The full listing below should be printed word for word.

━━ Given data ━━

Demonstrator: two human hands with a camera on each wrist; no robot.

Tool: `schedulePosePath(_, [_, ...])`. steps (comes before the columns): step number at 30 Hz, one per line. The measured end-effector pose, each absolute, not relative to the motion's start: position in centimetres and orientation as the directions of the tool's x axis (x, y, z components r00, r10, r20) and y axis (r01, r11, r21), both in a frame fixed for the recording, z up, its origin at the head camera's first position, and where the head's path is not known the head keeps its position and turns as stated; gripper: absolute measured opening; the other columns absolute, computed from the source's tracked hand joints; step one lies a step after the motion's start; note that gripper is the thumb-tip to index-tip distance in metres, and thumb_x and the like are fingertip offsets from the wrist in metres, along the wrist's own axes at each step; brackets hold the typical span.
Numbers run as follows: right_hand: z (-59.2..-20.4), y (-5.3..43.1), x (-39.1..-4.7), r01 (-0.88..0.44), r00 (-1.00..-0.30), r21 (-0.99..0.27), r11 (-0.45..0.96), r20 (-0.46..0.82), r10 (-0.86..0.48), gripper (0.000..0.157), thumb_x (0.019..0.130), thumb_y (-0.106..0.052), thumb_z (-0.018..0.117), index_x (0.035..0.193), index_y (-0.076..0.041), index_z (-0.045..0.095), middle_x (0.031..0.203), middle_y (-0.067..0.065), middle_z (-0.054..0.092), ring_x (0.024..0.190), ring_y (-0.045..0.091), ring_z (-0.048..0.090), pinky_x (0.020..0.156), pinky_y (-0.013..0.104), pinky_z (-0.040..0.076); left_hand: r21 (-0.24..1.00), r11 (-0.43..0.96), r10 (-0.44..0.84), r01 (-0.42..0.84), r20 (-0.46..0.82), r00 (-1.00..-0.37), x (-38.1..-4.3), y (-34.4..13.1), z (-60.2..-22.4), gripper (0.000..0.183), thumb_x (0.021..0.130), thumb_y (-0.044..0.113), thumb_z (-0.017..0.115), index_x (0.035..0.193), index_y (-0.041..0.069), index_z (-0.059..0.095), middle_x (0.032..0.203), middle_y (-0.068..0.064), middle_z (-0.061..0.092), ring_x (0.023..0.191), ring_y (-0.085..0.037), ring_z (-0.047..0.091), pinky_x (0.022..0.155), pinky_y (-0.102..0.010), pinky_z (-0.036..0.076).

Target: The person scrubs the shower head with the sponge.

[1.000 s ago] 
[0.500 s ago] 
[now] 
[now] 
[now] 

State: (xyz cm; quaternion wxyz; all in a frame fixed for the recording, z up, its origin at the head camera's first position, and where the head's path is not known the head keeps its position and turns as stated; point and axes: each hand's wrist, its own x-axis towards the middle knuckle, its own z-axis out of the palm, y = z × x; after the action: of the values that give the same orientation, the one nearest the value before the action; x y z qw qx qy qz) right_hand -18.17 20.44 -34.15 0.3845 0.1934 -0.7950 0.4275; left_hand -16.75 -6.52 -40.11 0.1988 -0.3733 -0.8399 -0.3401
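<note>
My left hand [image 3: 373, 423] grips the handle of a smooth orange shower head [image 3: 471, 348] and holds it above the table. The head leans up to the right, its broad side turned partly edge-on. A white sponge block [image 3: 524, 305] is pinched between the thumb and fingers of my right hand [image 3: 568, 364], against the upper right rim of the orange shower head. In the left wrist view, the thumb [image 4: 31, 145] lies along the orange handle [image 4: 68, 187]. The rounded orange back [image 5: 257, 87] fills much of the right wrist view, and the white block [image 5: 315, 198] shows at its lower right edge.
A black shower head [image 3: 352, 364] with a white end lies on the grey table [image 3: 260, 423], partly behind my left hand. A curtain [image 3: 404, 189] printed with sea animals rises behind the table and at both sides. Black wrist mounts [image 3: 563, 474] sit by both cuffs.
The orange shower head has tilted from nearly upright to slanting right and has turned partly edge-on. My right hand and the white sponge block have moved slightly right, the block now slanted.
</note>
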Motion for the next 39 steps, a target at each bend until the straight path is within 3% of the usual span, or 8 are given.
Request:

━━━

» **Problem solution**:
Demonstrator: two human hands with a camera on each wrist; no robot.

Tool: `schedulePosePath(_, [_, ...])`. steps (comes before the columns): step number at 30 Hz, one per line. The measured end-effector pose, each absolute, not relative to the motion's start: position in centimetres and orientation as the directions of the tool's x axis (x, y, z components r00, r10, r20) and y axis (r01, r11, r21), both in a frame fixed for the recording, z up, its origin at the head camera's first position, and where the head's path is not known the head keeps its position and turns as stated; gripper: absolute measured opening; the other columns absolute, computed from the source's tracked hand joints; step one lies a step after the motion's start; note that gripper is the thumb-tip to index-tip distance in metres, and thumb_x and the like are fingertip offsets from the wrist in metres, along the wrist's own axes at each step; brackets hold the typical span.
Numbers run as follows: right_hand: z (-59.2..-20.4), y (-5.3..43.1), x (-39.1..-4.7), r01 (-0.88..0.44), r00 (-1.00..-0.30), r21 (-0.99..0.27), r11 (-0.45..0.96), r20 (-0.46..0.82), r10 (-0.86..0.48), gripper (0.000..0.157), thumb_x (0.019..0.130), thumb_y (-0.106..0.052), thumb_z (-0.018..0.117), index_x (0.035..0.193), index_y (-0.076..0.041), index_z (-0.045..0.095), middle_x (0.031..0.203), middle_y (-0.067..0.065), middle_z (-0.054..0.092), ring_x (0.024..0.190), ring_y (-0.045..0.091), ring_z (-0.048..0.090), pinky_x (0.020..0.156), pinky_y (-0.013..0.104), pinky_z (-0.040..0.076); left_hand: r21 (-0.24..1.00), r11 (-0.43..0.96), r10 (-0.44..0.84), r01 (-0.42..0.84), r20 (-0.46..0.82), r00 (-1.00..-0.37), x (-38.1..-4.3), y (-34.4..13.1), z (-60.2..-22.4), gripper (0.000..0.183), thumb_x (0.021..0.130), thumb_y (-0.044..0.113), thumb_z (-0.017..0.115), index_x (0.035..0.193), index_y (-0.041..0.069), index_z (-0.059..0.095), middle_x (0.032..0.203), middle_y (-0.068..0.064), middle_z (-0.061..0.092), ring_x (0.023..0.191), ring_y (-0.085..0.037), ring_z (-0.047..0.091), pinky_x (0.022..0.155), pinky_y (-0.102..0.010), pinky_z (-0.036..0.076).

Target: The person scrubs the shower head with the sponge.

[1.000 s ago] 
[0.500 s ago] 
[now] 
[now] 
[now] 

State: (xyz cm; quaternion wxyz; all in a frame fixed for the recording, z up, its origin at the head camera's first position, and where the head's path is not known the head keeps its position and turns as stated; point and axes: each hand's wrist, its own x-axis towards the middle knuckle, its own z-axis out of the palm, y = z × x; after the action: of the values that give the same orientation, the one nearest the value before the action; x y z qw qx qy qz) right_hand -18.17 20.44 -34.15 0.3845 0.1934 -0.7950 0.4275; left_hand -16.75 -6.52 -40.11 0.1988 -0.3733 -0.8399 -0.3401
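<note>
My left hand [image 3: 373, 423] grips the handle of a smooth orange shower head [image 3: 471, 348] and holds it above the table. The head leans up to the right, its broad side turned partly edge-on. A white sponge block [image 3: 524, 305] is pinched between the thumb and fingers of my right hand [image 3: 568, 364], against the upper right rim of the orange shower head. In the left wrist view, the thumb [image 4: 31, 145] lies along the orange handle [image 4: 68, 187]. The rounded orange back [image 5: 257, 87] fills much of the right wrist view, and the white block [image 5: 315, 198] shows at its lower right edge.
A black shower head [image 3: 352, 364] with a white end lies on the grey table [image 3: 260, 423], partly behind my left hand. A curtain [image 3: 404, 189] printed with sea animals rises behind the table and at both sides. Black wrist mounts [image 3: 563, 474] sit by both cuffs.
The orange shower head has tilted from nearly upright to slanting right and has turned partly edge-on. My right hand and the white sponge block have moved slightly right, the block now slanted.
</note>
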Motion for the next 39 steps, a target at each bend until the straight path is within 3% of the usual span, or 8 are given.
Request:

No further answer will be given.